Vous ferais-je l’affront de pitcher Mary Poppins ?

Je crois bien que oui, car je me suis rendue compte – horreur !  que pas mal de personnes ne connaissaient pas mon film préféré ou n’étaient plus trop sûres.

Pitch (version Disney avec Julie Andrews) :
17 Cherry Tree Lane. Londres. Début du XXè siècle
Jane et Michael Banks font fuir leur énième nurse, ce qui commence à agacer leurs parents, qui n’ont pas que ça à faire de les élever. Mr Banks, comme son nom l’indique, est banquier et fait des choses très compliquées de grandes personnes. Mrs Banks, comme son nom ne l’indique pas, est suffragette – activité ô combien estimable, mais prenante et pleine de risques. Jane et Michael décident donc de prendre les choses en main et rédigent eux-mêmes une petite annonce pour recruter une nanny, à l’insu de leurs parents. Arrive Mary Poppins, qui correspond aux critères. Comme elle le dit elle-même, elle est « pratiquement parfaite », et un peu sorcière aussi.
Les enfants, Mary Poppins et leur ami Bert forment une grande famille recomposée. S’ensuit une grande aventure dans un Londres magique, où l’on danse sur les toits avec des ramoneurs, où l’on saute dans un dessin et s’y promène, où l’on prend le thé en apesanteur car il suffit de rire pour voler. Mary Poppins parle de l’importance de vivre pleinement sa propre enfance, mais également de « devenir vieux sans être adulte » (copyright J. Brel) Voilà ce que ça donne chez Bert et Mary:

Maintenant un mot sur Bert, à mes yeux le personnage le plus intéressant de l’histoire car il est celui qui en bouleverse tout le sens.

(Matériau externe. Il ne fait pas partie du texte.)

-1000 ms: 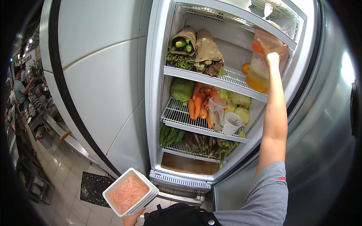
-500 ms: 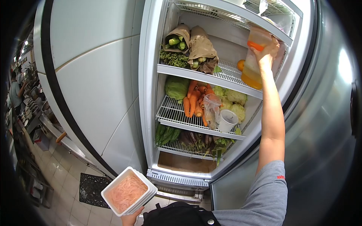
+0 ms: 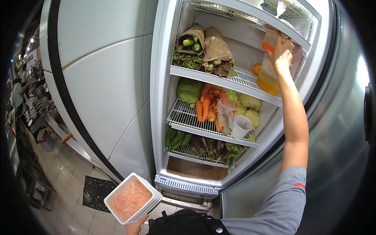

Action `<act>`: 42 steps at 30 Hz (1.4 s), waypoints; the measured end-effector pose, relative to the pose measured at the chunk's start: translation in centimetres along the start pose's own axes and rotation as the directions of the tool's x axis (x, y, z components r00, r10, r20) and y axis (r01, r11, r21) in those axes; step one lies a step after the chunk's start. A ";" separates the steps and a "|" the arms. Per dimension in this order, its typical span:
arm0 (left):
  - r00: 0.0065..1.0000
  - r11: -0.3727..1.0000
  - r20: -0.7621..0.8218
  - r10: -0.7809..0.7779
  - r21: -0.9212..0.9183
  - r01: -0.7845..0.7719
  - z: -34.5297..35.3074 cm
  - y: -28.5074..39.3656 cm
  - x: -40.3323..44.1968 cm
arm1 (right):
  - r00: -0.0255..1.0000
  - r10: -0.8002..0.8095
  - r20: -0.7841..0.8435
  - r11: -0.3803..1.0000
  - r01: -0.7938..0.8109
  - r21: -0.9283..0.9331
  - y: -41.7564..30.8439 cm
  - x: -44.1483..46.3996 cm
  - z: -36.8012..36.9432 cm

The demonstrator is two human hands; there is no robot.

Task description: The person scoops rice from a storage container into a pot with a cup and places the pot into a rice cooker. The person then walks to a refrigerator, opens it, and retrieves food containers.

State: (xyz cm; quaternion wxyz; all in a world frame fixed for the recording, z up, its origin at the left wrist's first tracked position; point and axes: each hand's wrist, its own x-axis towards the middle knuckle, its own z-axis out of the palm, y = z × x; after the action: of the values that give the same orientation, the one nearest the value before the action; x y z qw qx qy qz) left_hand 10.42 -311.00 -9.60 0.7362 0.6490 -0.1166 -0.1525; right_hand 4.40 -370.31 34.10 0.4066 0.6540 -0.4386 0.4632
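Observation:
My left hand (image 3: 136, 226) grips a stack of white plastic tubs (image 3: 156, 201) at the bottom, low in front of my body. The top tub is filled with pale pink shreds (image 3: 130, 199). At the upper right of the open fridge, my right hand (image 3: 282, 53) is on a clear plastic container (image 3: 270, 37) with orange contents, thumb at its left side and fingers spread over its front. Below that sits yellow liquid in a clear container (image 3: 269, 84). An orange fruit (image 3: 256, 69) lies beside it.
Paper-wrapped green vegetables (image 3: 217, 49) stand on the same shelf. Lower shelves hold a cabbage (image 3: 189, 91), carrots (image 3: 207, 105), a white tub (image 3: 241, 126) and eggplants (image 3: 200, 144). The steel fridge door (image 3: 340, 156) stands open at right. A black mat (image 3: 96, 194) lies on the tiles.
The view has shifted slightly, moving the fridge a little rightward in the picture. My right hand's fingers have spread, the index now pointing up. My left hand keeps hold of the tubs.

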 end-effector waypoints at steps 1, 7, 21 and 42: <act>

Bert est un ami de longue date de Mary Poppins. Enfin ami… un ami qui flirte quoi. Il connaît et appartient à son univers magique. Tout au long du film, on le voit exercer plusieurs petits métiers romantiques comme homme orchestre, peintre des rues, ramoneur, dans lesquels il semble s’amuser comme un fou… « I draws what I likes and I likes what I do » déclare-t-il dans la scène du dessin. Il semble être l’un des rares adultes à ne pas l’être justement.

Mais.

Quand on regarde le générique de fin, on s’aperçoit que Bert et Mr Dawes sont joués par le même acteur : Dick Van Dyke.
Mr Dawes est l’affreux patron de Mr Banks, qui est convaincu qu’investir est la clef de l’avenir. Il n’a pas tout à fait tort, mais il casse un peu l’ambiance, surtout quand il essaie de piquer les pauvres tuppence (= deux pence) de Michael. Pour lui ces tuppence représentent le début de la fortune. Mr Dawes représente la vie dans sa mécanique, le prévisible, la rationalité, l’adultat. Cependant, à la fin du film il meurt de rire au sens littéral. Et à ce moment survient une scène cruciale : il s’envole, comme les initiés au monde de Mary Poppins quand ils rient. Voyez plutôt.

Mr Dawes s’envole quand il rit, tout comme Bert, et tous les deux sont joués par le même acteur. Troublant n’est-ce pas ? S’agit-il juste d’une blague de la part de Disney ? Ou Mary Poppins contient-il un sens caché beaucoup moins enchanteur que ce qui parait à première vue ? Car si le fait que ces deux personnages soient joués par le même acteur n’a rien d’une coïncidence, faut-il en conclure que Bert contient en lui Mr Dawes, lequel se révélera petit à petit au fil des années ? Il semble que l’on ne puisse échapper à l’adultat : la magie de Mary Poppins n’est qu’éphémère.

Et en effet, des indices préfigurant Mr Dawes apparaissent déjà en Bert : tous ces petits boulots sont amusants, mais demeurent des petits boulots tout de même. Il s’agit de gagner de l’argent, ne serait-ce que des piécettes. « No remuneration do I ask of you but me cap would be glad of a copper or two.” dit-il dans la scène du dessin. A copper or two: tuppence donc. Ah, ces fameux tuppence!

Il me semble donc que cet éloge de l’enfance qu’est Mary Poppins contient en son sein la menace de l’adultat. Si l’enfant ressurgit, c’est à la toute fin, quand l’adulte retombe en enfance. Vous avez dit désespérant ?


Edit: Bien sûr que je n'y pense pas quand je regarde Mary Poppins! Il ne faut pas exagerer non plus... Personne ne va me gâcher mon film préféré, pas même moi!

Chim Chimney Chim Chimney Chim Chim Cheeroo!